Combined heart and kidney transplantation is a well-established therapy for patients with end-stage heart failure and renal dysfunction. While the number of HKTx procedures is growing rapidly, the selection criteria to identify the most appropriate candidates continue to be refined. Despite this, outcomes of HKTx are highly favorable, with comparable if not improved patient survival, improved cardiac graft survival, decreased rates of rejection and CAV, and reasonable renal outcomes compared with HTx. Given continued organ scarcity, further efforts must be made to provide multiple organs to those who truly need them without harming marginal candidates.

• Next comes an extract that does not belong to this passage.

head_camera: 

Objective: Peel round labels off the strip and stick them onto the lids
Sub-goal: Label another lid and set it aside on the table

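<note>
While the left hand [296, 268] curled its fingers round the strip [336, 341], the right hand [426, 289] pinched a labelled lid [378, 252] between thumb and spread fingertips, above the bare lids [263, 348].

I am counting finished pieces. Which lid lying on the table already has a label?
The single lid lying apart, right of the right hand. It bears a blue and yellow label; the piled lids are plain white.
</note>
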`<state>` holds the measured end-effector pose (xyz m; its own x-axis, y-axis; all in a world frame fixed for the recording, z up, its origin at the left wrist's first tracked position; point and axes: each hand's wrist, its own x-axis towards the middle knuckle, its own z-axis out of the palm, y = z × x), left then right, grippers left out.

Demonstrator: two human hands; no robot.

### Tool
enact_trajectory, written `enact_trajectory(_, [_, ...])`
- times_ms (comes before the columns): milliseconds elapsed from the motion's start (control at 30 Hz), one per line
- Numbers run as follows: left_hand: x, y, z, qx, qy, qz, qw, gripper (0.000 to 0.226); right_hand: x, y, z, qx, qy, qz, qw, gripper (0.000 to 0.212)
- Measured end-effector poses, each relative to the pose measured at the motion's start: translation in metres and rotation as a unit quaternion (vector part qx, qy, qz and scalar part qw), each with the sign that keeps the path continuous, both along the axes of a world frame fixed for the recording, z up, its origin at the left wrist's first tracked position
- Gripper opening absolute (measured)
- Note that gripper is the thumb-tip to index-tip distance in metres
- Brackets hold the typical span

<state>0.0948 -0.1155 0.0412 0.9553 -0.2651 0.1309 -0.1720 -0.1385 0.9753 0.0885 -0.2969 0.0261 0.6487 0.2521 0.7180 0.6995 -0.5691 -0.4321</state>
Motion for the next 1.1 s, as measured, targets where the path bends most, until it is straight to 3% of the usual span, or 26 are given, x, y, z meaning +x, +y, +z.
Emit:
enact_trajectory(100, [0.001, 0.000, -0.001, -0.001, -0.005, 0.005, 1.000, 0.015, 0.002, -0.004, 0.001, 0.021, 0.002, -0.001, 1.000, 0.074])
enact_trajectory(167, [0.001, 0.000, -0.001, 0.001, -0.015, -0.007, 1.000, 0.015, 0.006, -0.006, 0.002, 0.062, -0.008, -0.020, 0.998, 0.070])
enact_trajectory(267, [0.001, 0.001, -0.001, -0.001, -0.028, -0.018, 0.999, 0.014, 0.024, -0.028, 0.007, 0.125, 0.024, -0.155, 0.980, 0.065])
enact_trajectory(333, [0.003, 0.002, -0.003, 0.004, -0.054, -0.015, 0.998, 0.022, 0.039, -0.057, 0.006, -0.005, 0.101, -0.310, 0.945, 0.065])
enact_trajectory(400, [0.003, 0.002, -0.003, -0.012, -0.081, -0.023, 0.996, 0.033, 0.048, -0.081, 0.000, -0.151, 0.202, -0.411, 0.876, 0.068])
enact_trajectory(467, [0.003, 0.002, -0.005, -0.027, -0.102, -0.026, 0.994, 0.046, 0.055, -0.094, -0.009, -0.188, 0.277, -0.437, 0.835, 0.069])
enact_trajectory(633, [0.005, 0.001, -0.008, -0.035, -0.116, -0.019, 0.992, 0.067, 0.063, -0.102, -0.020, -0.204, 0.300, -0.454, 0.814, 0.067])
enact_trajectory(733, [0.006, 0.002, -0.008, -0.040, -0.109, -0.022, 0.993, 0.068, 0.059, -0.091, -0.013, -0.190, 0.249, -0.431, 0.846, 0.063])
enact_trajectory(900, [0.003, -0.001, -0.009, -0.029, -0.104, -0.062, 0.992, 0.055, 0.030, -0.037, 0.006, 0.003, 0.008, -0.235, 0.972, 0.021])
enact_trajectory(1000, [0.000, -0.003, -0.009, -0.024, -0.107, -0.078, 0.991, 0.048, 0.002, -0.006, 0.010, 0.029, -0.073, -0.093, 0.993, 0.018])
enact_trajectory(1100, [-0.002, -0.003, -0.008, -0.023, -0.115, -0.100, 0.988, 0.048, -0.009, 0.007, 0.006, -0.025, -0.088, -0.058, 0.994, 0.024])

Therefore, focus should be directed towards implementing a unified policy for HKTx with the likely incorporation of a “safety net” policy.
- Simultaneous heart-kidney transplantation (HKTx) is an established therapy for end-stage heart and renal failure.
- HKTx is indicated for patients with heart failure who are either dialysis dependent or have persistent irreversible renal dysfunction.
- Combined HKTx outcomes are highly favorable, with excellent overall and allograft survival.
- Development of a standardized HKTx policy is essential to continued outcome improvement and appropriate allocation of multiple organs.